**Your objective:** Whatever pictures appear, omit them, and repeat the data below exactly.

**Data shown:**
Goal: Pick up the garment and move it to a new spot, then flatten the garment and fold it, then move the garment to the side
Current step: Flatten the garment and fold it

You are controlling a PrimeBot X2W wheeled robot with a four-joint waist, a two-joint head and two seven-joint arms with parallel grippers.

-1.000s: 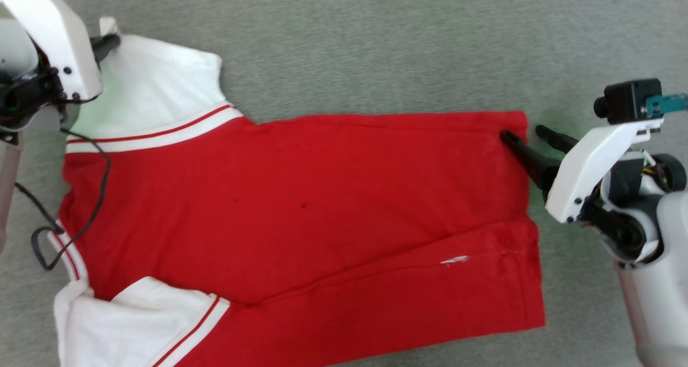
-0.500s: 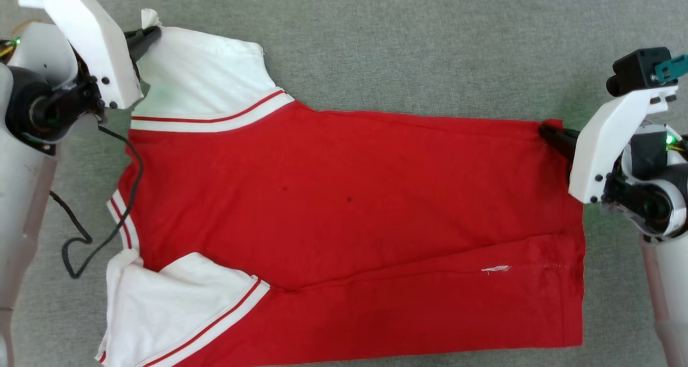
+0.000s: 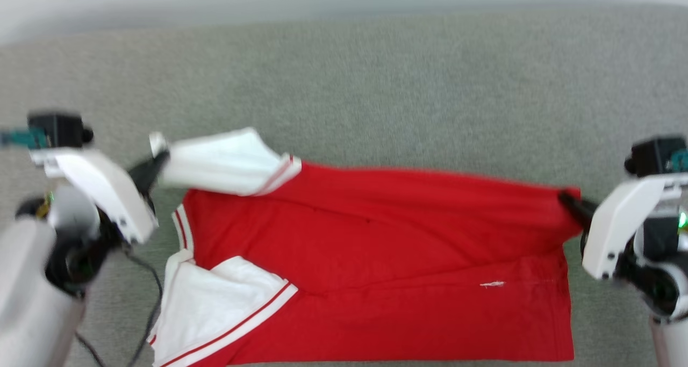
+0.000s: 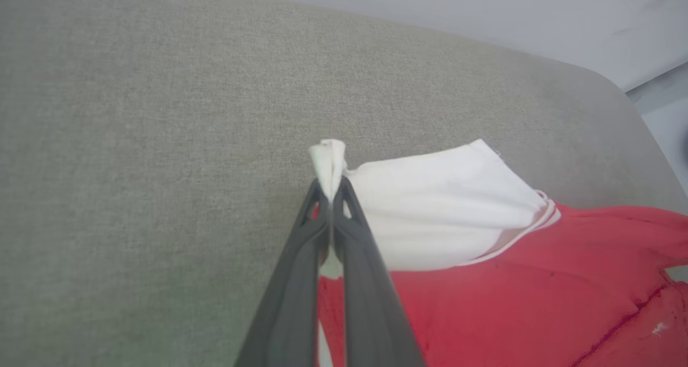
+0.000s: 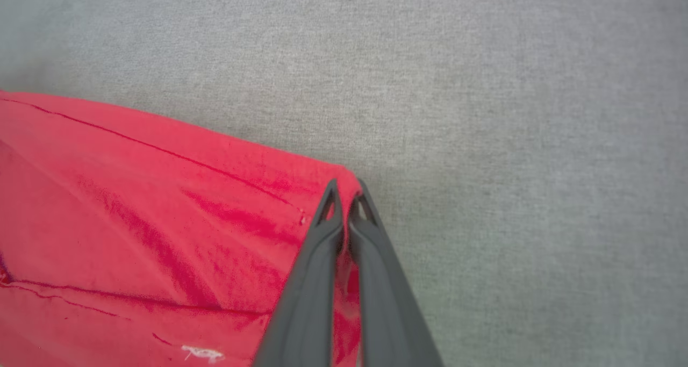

**Exercise answer:**
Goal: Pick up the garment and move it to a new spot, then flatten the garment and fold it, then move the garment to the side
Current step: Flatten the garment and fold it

You are controlling a PrimeBot X2W wheeled robot with a four-joint waist, a two-joint head and two seven-joint arms with parallel grippers.

-1.000s: 
-0.500s: 
+0.000s: 
+0.000s: 
+0.000s: 

What this exercise required has been given in full.